> **Problem description**: Within the material below, how many lines carry the word "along"? Only that number is wanted.

> **Supplied data**:
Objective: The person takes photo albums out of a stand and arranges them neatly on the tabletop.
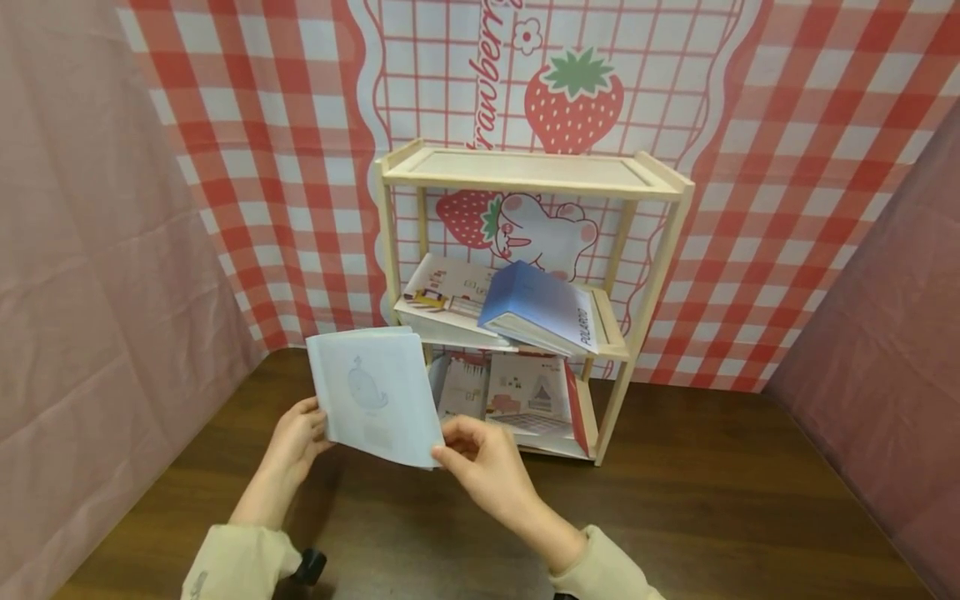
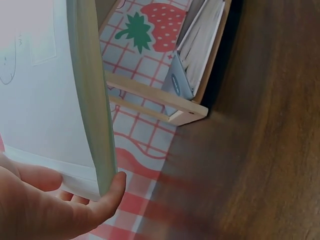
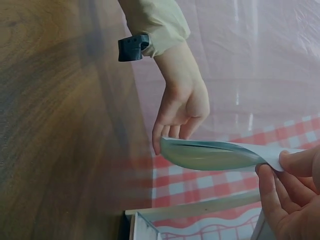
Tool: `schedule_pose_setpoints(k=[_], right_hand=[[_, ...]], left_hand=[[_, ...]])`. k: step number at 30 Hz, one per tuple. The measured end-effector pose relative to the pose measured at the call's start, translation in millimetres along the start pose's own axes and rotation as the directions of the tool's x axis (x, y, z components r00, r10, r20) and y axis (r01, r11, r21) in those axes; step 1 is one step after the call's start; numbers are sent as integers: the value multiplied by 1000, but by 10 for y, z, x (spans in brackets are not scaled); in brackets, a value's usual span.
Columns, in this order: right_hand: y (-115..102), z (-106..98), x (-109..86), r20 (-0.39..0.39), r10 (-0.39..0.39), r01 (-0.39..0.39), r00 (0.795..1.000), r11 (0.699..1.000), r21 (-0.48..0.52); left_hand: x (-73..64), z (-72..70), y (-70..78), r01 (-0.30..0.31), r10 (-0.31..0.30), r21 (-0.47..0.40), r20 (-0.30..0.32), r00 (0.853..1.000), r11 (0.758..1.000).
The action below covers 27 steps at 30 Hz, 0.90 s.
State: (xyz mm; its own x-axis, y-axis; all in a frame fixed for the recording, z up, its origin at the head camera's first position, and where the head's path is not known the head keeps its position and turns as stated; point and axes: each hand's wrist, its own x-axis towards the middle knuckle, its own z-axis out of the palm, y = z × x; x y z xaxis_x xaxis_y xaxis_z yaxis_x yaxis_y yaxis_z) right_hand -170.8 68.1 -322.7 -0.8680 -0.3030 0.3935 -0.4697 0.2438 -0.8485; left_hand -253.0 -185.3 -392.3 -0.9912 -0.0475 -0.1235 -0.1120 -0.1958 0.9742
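Note:
A thin pale-blue notebook [image 1: 375,400] with a whale drawing on its cover is held tilted above the table, in front of the shelf's left side. My left hand [image 1: 292,442] grips its lower left edge, thumb on one face and fingers on the other in the left wrist view. At the lower right corner, my right hand [image 1: 491,471] pinches the cover between thumb and fingers. The right wrist view shows the notebook's page edges [image 3: 215,157] bowed slightly apart between the two hands.
A wooden two-tier shelf [image 1: 525,171] stands against the checked cloth. Its middle board carries a white illustrated book [image 1: 442,296] and a blue book [image 1: 536,300] marked POLAROID, lying tilted. Below are more illustrated books [image 1: 528,396], partly hidden by the notebook. Pink cloth [image 1: 90,250] borders the table.

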Motion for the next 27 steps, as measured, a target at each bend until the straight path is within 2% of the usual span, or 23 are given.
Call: schedule_pose_setpoints(k=[5,9,13,20,27], right_hand=[[137,81,14,8,10,-10,1000,999,42],[307,153,30,9,24,-25,1000,998,51],[389,210,22,14,24,-25,1000,998,50],[446,269,10,0,34,-34,999,998,56],[526,294,-14,-26,70,-69,997,997,35]], left_hand=[[-1,-49,-54,37,-37,-8,3,999,999],[-8,-79,-100,65,-65,-29,10,998,997],[-8,-112,-143,78,-78,-35,19,997,996],[-11,-161,-181,97,-97,7,16,995,995],[9,-144,-195,99,-99,52,-3,995,994]])
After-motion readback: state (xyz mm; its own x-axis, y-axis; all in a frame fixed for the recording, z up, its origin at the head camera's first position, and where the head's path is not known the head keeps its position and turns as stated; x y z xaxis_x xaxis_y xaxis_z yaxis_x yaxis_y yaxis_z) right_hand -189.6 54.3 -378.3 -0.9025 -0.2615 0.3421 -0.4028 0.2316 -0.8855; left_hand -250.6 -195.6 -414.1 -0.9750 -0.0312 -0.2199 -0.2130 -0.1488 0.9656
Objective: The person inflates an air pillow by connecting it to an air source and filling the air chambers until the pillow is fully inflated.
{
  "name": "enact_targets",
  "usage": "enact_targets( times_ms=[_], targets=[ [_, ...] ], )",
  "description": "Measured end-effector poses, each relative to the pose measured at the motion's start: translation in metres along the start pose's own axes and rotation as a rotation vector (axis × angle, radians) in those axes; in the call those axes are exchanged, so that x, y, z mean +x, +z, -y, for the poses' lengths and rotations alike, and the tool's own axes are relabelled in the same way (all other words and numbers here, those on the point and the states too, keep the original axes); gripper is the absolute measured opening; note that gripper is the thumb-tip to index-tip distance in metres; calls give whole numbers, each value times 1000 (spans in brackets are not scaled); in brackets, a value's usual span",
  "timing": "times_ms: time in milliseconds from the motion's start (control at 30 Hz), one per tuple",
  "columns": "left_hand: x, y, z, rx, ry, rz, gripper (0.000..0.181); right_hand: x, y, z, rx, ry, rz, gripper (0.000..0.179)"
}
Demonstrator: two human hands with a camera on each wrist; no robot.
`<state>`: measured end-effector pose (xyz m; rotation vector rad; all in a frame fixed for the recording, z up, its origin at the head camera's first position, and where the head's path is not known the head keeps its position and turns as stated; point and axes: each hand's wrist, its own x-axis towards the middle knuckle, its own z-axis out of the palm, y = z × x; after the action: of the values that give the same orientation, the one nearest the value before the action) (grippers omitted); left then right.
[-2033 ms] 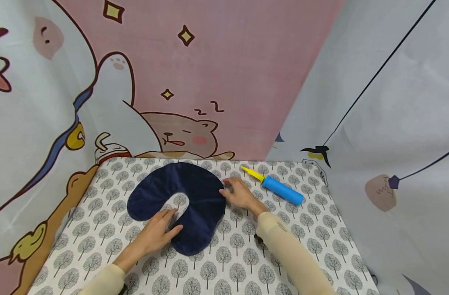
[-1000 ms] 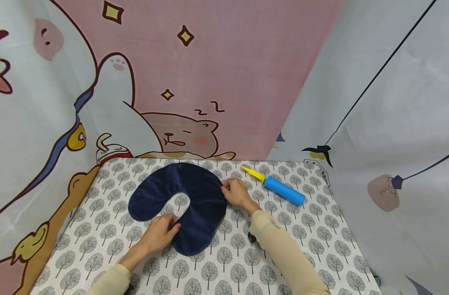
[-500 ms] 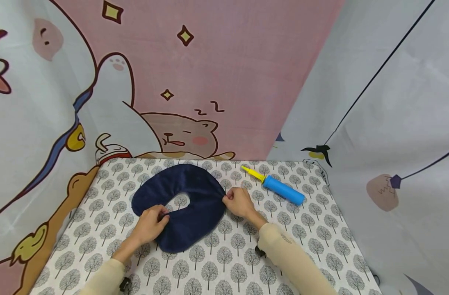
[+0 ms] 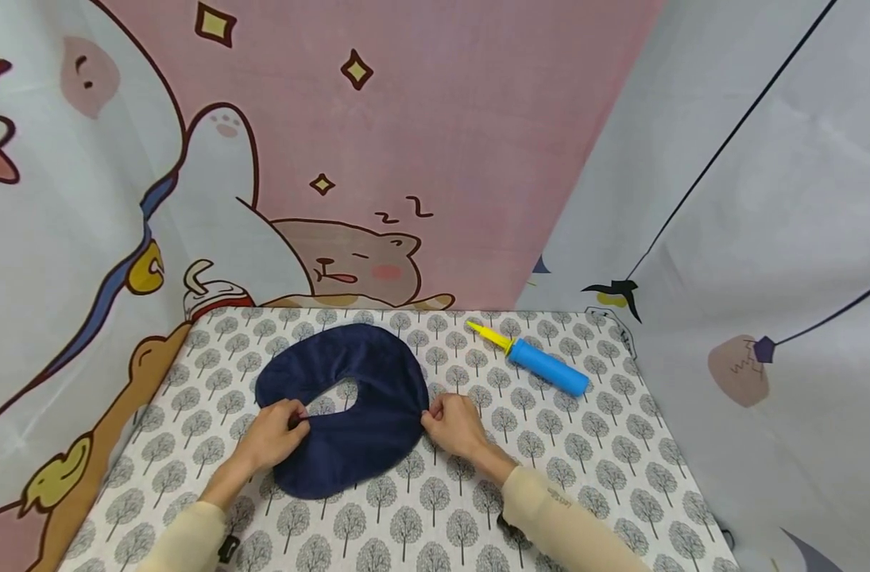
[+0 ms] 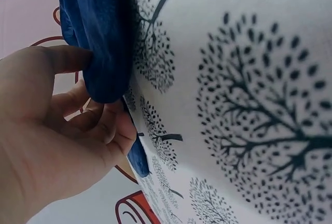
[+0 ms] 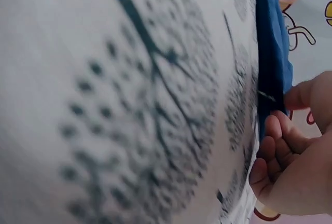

> **Solution for this problem**: 2